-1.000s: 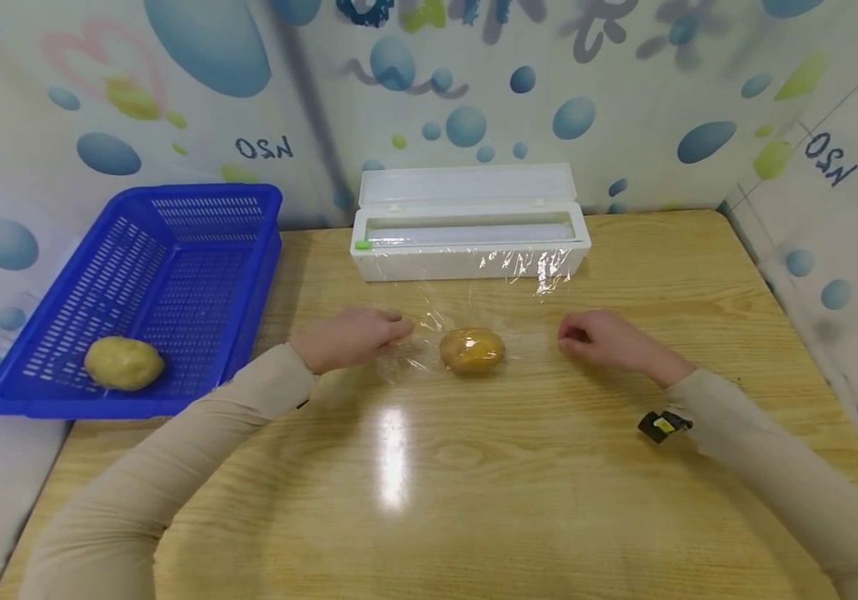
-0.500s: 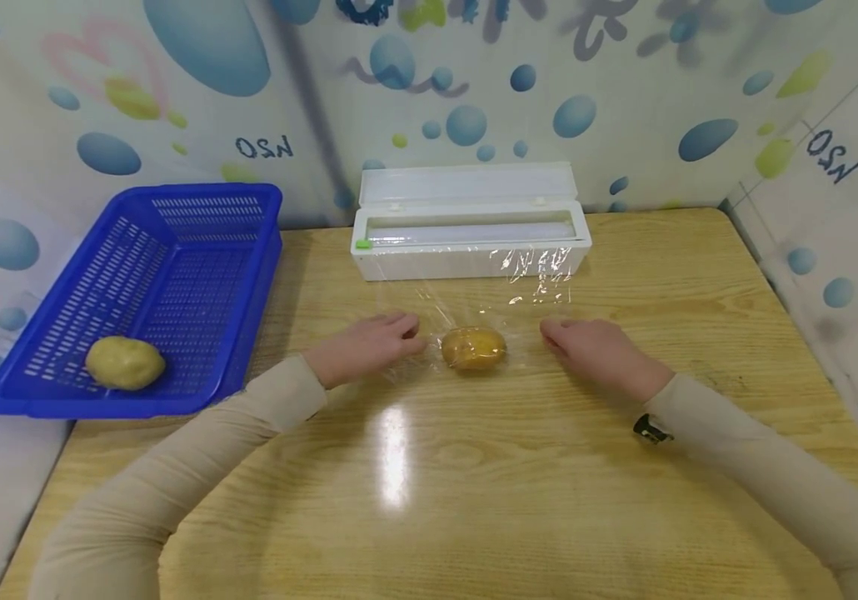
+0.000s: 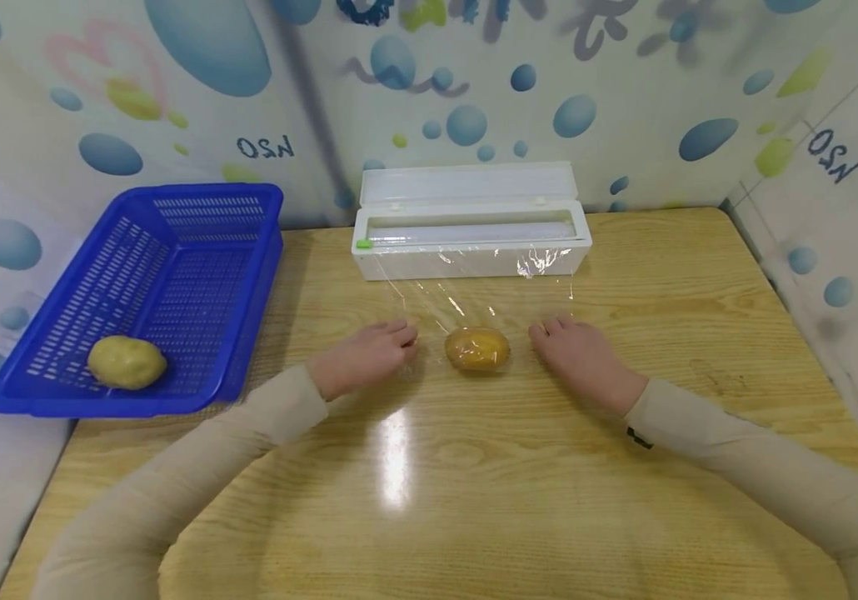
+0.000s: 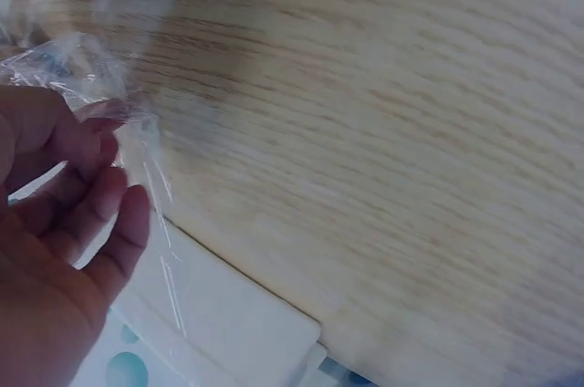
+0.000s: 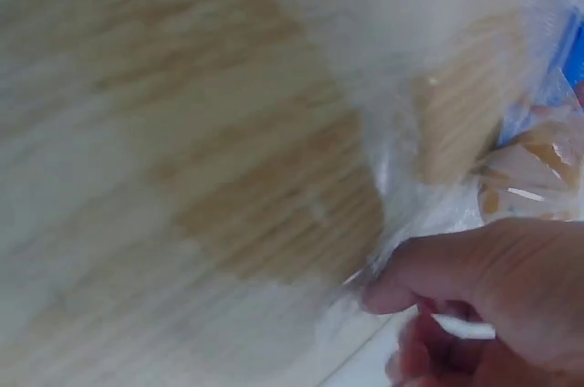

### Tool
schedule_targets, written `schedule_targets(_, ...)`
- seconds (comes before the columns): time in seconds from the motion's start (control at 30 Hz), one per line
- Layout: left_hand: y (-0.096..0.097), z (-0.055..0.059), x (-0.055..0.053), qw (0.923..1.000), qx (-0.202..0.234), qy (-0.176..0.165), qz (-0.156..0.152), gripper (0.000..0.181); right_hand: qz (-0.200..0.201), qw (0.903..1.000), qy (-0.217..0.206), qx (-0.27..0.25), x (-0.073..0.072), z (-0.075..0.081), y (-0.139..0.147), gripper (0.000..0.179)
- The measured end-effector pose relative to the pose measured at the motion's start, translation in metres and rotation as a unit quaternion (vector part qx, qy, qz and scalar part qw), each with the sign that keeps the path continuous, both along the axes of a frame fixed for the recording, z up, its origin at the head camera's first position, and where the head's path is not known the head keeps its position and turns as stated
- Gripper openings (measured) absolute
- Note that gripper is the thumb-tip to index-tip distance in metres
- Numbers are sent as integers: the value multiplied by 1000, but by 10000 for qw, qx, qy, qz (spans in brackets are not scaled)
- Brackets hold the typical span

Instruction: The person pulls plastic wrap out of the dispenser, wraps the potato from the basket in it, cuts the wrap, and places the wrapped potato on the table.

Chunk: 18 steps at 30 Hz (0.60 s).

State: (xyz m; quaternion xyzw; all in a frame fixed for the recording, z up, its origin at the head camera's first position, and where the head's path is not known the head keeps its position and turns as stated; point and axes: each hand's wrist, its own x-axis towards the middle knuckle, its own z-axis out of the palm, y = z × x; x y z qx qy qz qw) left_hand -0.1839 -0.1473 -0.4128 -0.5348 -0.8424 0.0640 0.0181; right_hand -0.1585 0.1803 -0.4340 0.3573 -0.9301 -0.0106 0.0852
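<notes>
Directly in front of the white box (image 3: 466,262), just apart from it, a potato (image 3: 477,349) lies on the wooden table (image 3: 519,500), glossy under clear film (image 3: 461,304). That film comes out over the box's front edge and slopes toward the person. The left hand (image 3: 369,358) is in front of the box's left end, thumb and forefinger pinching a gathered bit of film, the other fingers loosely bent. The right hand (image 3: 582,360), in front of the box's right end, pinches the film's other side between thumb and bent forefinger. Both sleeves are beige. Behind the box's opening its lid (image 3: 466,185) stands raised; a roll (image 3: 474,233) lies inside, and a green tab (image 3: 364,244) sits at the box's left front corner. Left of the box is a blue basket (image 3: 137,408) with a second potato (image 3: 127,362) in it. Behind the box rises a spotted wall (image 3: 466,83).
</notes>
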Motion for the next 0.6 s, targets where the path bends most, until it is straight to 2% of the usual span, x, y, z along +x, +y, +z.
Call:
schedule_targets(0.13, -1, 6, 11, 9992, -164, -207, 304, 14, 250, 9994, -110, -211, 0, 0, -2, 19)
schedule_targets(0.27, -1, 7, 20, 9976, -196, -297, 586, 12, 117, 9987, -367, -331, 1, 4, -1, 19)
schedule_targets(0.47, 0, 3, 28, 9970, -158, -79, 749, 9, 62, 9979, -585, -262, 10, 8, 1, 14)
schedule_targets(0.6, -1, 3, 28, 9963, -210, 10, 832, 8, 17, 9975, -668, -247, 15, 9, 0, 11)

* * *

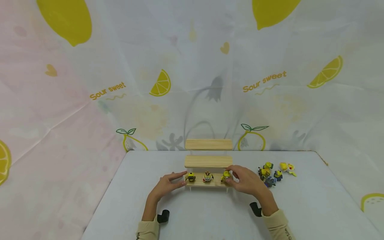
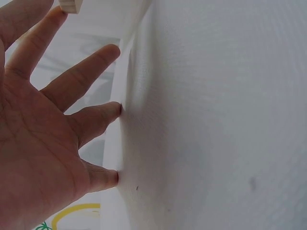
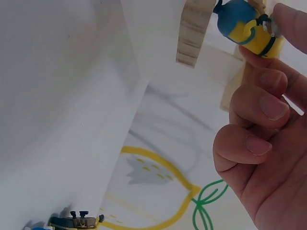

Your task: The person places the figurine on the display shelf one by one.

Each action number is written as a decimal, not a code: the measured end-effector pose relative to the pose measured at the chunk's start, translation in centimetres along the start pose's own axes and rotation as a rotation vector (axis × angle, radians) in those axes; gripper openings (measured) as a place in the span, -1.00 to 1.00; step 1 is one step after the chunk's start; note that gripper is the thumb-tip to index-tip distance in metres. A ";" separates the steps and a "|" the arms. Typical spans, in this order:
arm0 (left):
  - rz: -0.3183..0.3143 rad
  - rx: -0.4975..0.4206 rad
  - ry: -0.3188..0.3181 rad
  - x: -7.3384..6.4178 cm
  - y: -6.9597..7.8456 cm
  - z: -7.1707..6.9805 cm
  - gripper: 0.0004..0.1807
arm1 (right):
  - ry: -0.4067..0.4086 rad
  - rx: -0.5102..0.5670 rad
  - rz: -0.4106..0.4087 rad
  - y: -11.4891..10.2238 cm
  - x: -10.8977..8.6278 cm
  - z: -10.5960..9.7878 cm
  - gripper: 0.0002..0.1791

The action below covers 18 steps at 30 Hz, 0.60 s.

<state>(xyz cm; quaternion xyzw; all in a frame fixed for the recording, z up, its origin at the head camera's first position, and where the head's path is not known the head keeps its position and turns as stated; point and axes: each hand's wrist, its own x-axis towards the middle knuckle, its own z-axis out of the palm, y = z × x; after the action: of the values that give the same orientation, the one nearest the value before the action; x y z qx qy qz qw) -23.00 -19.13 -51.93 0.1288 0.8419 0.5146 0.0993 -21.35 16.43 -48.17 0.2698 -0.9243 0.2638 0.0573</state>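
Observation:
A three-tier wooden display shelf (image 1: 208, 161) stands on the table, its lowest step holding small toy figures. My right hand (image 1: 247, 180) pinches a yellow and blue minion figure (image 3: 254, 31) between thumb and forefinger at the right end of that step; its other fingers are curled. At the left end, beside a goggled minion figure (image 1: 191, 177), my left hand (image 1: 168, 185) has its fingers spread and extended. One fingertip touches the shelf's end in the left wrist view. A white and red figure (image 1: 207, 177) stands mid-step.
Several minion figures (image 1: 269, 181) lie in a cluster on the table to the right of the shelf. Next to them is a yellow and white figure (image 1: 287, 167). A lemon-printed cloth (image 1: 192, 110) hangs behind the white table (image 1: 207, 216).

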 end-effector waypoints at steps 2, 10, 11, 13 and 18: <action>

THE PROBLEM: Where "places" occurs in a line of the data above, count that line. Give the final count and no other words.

ANSWER FOR THIS EXERCISE: 2